**WHAT TO DO**:
Leave every picture out, and print the full listing again exactly.

**DATA BELOW**:
━━━━━━━━━━━━━━━━━━━━

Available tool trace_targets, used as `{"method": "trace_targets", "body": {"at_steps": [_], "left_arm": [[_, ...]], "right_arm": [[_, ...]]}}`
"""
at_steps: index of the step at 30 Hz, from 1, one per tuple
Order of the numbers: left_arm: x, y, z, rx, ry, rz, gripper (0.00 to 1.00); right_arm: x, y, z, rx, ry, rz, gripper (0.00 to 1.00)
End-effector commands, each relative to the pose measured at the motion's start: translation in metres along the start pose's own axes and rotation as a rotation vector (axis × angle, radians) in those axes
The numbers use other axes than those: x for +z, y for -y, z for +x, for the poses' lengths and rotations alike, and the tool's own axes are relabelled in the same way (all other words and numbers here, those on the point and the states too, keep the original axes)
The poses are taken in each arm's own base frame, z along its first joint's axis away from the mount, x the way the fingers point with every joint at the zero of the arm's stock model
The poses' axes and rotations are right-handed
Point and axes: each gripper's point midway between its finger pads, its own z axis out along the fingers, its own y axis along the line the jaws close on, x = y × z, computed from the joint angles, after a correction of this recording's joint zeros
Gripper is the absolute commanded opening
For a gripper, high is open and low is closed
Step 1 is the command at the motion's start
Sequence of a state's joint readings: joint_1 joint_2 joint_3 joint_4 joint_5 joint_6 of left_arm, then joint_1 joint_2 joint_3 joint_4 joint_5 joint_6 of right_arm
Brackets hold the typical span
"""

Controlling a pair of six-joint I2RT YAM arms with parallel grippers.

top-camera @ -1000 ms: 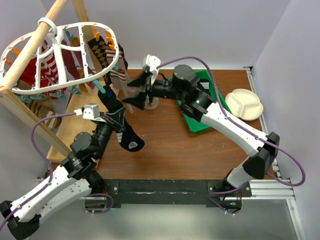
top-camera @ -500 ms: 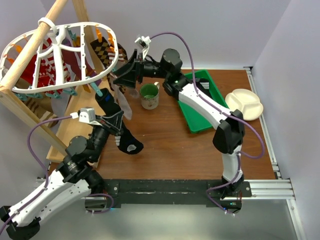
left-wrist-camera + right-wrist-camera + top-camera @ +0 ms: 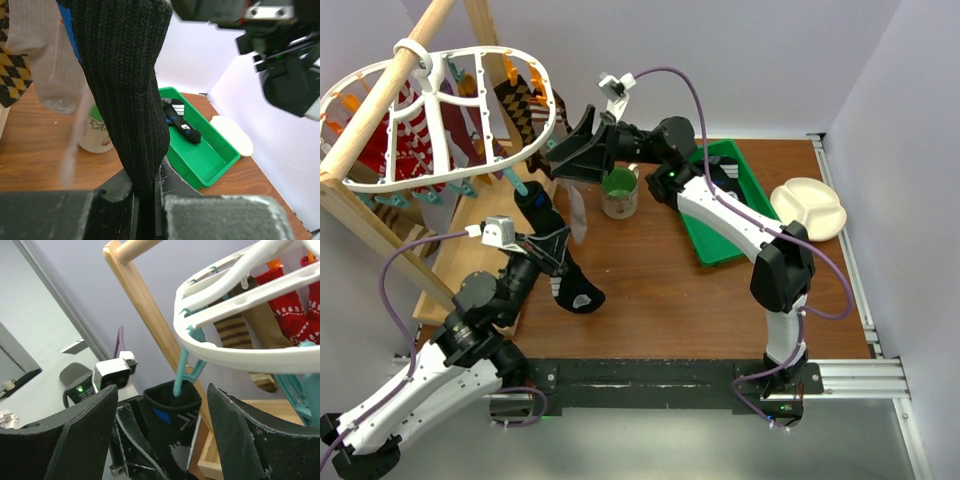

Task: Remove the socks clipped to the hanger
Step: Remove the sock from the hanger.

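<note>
At left, a white plastic oval hanger carries patterned socks. My left jaws clench a black knit sock clipped to its rim. My right jaws gape beside that rim. A green plastic tray holds another dark sock. Brown wooden tabletop, lilac walls.

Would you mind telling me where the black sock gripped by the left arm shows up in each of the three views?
Top external: the black sock is left of centre, hanging from a teal clip on the hanger rim, down through the left gripper.
Left wrist: fills the centre, top to bottom edge.
Right wrist: low centre, cuff in the teal clip.
Shared landmark: the left gripper shut on it.
</note>
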State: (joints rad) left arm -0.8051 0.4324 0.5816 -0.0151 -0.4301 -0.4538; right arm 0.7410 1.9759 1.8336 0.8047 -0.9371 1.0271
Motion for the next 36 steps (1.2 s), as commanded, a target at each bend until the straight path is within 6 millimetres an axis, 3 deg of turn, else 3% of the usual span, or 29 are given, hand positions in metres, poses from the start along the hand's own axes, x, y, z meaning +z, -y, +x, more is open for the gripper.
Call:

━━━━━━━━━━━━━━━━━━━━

**REPLY**:
Available tool trace_targets, used as `{"method": "trace_targets", "body": {"at_steps": [_], "left_arm": [[_, ...]], "right_arm": [[_, ...]]}}`
"""
at_steps: index of the step at 30 Hz, from 1, one per tuple
Order of the numbers: left_arm: x, y, z, rx, ry, rz, gripper (0.00 to 1.00); right_arm: x, y, z, rx, ry, rz, gripper (0.00 to 1.00)
End-effector commands, each relative to the pose measured at the motion's start: translation in metres along the start pose's own axes and rotation as a rotation vector (axis × angle, radians) in those axes
The numbers use other axes than those: x for +z, y for -y, z for +x, for the poses' lengths and rotations alike, and the tool's own axes are relabelled in the same way (all other words and numbers here, those on the point and the states too, keep the original axes)
The poses are taken in each arm's own base frame, z along its first joint's axis away from the mount, x the way the fingers point with every joint at the zero of the arm's stock model
The poses' axes and rotations are right-handed
Point and axes: each gripper's point midway between its finger pads, its own z axis out along the fingers, its own y axis along the line the jaws close on, x = y × z, computed from the joint angles, after a correction of this recording's joint zeros
Gripper is the absolute commanded opening
For a gripper, high is open and low is closed
Step 1 is the command at the motion's start
Sequence of a state's joint readings: joint_1 joint_2 joint_3 joint_4 joint_5 joint_6 of left_arm, then joint_1 joint_2 joint_3 joint_4 joint_5 joint_6 of right_arm
Brackets hold the typical span
"""

Controlling a pair of six-joint I2RT YAM arms with parallel grippers.

top-camera @ -1000 ms: 
top-camera @ -500 ms: 
left-wrist-camera + right-wrist-camera + top-camera @ +0 ms: 

Task: Remove the socks clipped to the hanger
Step: Remove the sock from the hanger.

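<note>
At left, a white plastic oval hanger carries patterned socks. My left jaws clench a black knit sock clipped to its rim. My right jaws gape beside that rim. A green plastic tray holds another dark sock. Brown wooden tabletop, lilac walls.

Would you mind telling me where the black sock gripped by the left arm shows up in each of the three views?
Top external: the black sock is left of centre, hanging from a teal clip on the hanger rim, down through the left gripper.
Left wrist: fills the centre, top to bottom edge.
Right wrist: low centre, cuff in the teal clip.
Shared landmark: the left gripper shut on it.
</note>
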State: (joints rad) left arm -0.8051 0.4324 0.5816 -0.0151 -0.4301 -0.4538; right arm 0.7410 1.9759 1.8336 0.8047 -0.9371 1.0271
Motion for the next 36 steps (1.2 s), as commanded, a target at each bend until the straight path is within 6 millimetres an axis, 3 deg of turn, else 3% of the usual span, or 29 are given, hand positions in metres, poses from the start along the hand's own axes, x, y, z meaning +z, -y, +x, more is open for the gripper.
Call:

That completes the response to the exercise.